## Assigned task
Output only the lines below from the one containing "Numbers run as" to the one containing "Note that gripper", exactly as written, both ends kept.

## Input data
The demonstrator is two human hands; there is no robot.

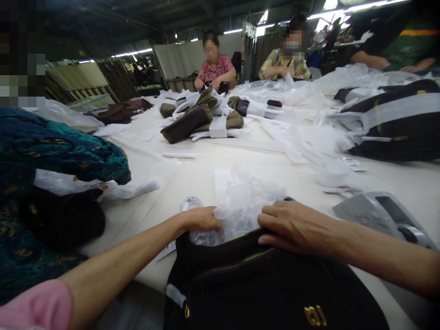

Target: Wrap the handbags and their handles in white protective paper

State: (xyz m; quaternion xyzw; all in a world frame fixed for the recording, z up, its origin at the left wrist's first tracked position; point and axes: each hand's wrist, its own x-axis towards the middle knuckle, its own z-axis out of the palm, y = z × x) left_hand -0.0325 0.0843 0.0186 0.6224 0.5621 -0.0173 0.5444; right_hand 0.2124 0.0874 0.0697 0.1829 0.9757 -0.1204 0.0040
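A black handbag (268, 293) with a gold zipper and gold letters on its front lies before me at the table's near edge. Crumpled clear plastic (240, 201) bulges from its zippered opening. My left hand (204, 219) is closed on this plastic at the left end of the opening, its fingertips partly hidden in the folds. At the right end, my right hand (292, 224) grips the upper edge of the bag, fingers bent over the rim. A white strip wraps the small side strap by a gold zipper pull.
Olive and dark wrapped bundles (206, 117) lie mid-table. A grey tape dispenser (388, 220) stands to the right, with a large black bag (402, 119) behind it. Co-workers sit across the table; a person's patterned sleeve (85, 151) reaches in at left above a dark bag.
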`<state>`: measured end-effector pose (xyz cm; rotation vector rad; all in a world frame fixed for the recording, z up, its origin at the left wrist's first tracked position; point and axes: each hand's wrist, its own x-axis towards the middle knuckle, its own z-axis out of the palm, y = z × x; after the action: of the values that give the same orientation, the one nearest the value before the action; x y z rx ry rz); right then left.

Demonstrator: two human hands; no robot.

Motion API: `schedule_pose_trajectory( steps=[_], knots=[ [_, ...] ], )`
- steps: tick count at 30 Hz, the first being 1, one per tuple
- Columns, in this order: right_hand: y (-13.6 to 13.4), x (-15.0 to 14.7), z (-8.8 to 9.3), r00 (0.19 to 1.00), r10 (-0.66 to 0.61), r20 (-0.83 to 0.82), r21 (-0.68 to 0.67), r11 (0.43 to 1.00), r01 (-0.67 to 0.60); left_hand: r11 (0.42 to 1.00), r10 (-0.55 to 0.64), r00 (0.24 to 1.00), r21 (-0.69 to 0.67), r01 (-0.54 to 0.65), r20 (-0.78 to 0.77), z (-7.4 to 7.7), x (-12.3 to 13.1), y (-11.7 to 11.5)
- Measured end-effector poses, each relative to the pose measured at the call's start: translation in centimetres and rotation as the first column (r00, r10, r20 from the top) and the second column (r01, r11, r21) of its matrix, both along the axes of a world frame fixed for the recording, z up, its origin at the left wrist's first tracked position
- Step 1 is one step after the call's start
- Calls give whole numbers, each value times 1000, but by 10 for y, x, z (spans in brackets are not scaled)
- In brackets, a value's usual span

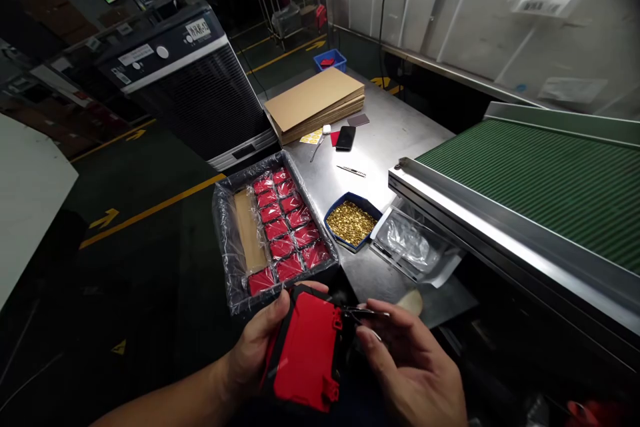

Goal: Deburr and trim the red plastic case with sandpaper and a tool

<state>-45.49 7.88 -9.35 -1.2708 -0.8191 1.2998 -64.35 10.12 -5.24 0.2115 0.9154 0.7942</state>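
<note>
Your left hand (255, 347) grips the red case (307, 357), its long axis running away from you; your right hand (410, 367) pinches tweezers (363, 313) at its far right corner

We hold a red plastic case (306, 353) with a black rim, flat face up and tilted slightly, low in view just in front of the tray's near edge. Thin metal tweezers (361, 313) lie near-horizontal, tips touching the case's upper right edge.
</note>
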Motion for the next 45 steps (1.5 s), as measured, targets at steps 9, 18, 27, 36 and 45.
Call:
schedule_pose_trajectory(
  steps=[9, 18, 27, 36, 45],
  knots=[
    [-10, -7, 0, 986, -62, 156, 109, 993, 46, 999, -22, 999, 41, 23, -27, -1, 2, -3],
    [-10, -8, 1, 975, -69, 210, 170, 985, 33, 992, -47, 998, 119, 50, -30, -2, 3, -6],
    [-15, 1, -1, 955, -296, 34, -115, 948, 298, 997, -40, 981, 72, 27, 191, -10, 4, -3],
    [-20, 1, -38, 764, -104, -636, -315, 940, -134, 935, -36, 994, 348, 70, -102, -1, 1, 0],
    [-22, -16, -17, 649, 103, -754, -124, 947, -295, 782, -103, 923, 543, 305, -370, -8, -11, 1]
  ],
)
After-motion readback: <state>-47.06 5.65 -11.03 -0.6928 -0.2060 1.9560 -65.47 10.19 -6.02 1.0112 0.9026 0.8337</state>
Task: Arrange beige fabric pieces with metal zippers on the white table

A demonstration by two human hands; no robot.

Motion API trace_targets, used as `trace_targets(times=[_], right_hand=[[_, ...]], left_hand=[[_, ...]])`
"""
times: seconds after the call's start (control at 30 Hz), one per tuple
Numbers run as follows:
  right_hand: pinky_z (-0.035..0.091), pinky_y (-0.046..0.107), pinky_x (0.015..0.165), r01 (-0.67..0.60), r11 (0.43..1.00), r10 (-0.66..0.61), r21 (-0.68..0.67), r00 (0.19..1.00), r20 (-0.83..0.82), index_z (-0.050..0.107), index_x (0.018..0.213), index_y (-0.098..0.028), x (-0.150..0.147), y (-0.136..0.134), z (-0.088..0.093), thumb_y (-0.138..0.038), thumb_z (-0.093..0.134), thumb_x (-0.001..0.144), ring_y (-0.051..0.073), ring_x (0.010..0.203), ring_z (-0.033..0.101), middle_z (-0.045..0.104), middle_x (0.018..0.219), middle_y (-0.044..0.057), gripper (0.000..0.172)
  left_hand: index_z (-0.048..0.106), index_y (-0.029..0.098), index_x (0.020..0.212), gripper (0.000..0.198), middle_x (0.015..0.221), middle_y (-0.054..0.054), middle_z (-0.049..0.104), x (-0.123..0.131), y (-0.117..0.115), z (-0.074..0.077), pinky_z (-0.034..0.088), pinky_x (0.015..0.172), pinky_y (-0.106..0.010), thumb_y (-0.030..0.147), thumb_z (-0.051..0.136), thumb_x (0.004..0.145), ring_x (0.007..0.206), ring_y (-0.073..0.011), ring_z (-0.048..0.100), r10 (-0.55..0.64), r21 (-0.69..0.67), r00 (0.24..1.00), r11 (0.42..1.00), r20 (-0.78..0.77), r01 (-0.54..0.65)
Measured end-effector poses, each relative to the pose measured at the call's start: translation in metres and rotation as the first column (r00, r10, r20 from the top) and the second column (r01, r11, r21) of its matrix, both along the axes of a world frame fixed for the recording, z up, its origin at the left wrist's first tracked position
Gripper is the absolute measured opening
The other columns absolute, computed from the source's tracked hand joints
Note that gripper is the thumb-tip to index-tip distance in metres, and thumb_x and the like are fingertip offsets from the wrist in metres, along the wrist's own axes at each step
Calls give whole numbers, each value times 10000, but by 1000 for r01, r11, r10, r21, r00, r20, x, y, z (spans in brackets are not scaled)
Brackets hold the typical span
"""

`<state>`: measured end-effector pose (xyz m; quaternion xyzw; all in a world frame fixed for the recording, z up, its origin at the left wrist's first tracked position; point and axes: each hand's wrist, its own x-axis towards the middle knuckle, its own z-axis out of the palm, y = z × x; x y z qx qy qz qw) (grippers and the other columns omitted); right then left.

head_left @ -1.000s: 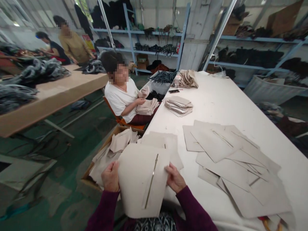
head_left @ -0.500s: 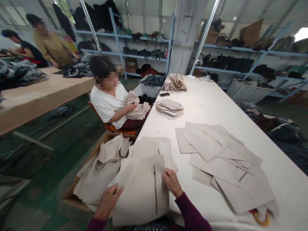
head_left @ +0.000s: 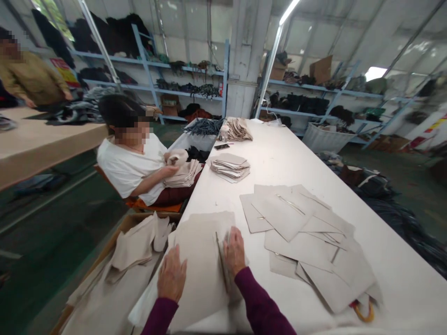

## Answer to this exercise
Numbers run as follows:
  right_hand: pinky_z (-0.035..0.091), pinky_y (-0.046..0.107), pinky_x (0.015..0.165), r01 (-0.67..0.60), r11 (0.43..1.00), r10 (-0.66..0.61), r21 (-0.68..0.67), r00 (0.19..1.00), r20 (-0.83..0.82), index_z (-0.050..0.107), index_x (0.018..0.213), index_y (-0.098..0.028), x (-0.150..0.147), y (-0.136..0.134), z (-0.088..0.093), thumb_y (-0.138..0.038), thumb_z (-0.093..0.134), thumb_x (-0.001..0.144), ring_y (-0.051..0.073), ring_x (0.010..0.203), ring_z (-0.033..0.101), middle_z (-0.045..0.104), middle_x (0.018..0.219), middle_y (-0.044..0.057), gripper (0.000..0.172)
  left_hand: index_z (-0.048..0.106), index_y (-0.029..0.098), index_x (0.020..0.212), gripper (0.000..0.198), middle_x (0.015..0.221), middle_y (-0.054..0.054), middle_z (-0.049..0.104), x (-0.123..0.131), y (-0.117..0.115), z (-0.074..0.077), pinky_z (-0.034..0.088), pinky_x (0.015..0.172), pinky_y (-0.106..0.010), thumb_y (-0.030..0.147), thumb_z (-0.051..0.136), thumb_x (0.004..0.145), ring_x (0.007..0.206), ring_y (-0.073..0.011), ring_z (-0.048..0.100), r10 (-0.55..0.64), r21 (-0.69..0.67), r00 (0.24..1.00), r11 (0.42..1.00), r20 (-0.78..0.77), r01 (-0.54..0.65)
Measured end-effector poses, each relative to the pose measured at the call's start: translation in metres and rotation as the first column (r00, r10, r20 from the top) and the second column (r01, r11, r21) of its matrix, both along the axes of a world frame fixed for the recording, z up, its origin at the left wrist's first tracked position
Gripper is the absolute measured opening
The other columns absolute, computed from the source's tracked hand joints
Note that gripper is the thumb-tip to index-tip distance in metres, and thumb_x and the like are fingertip offsets from the wrist in metres, along the wrist's own axes at each step

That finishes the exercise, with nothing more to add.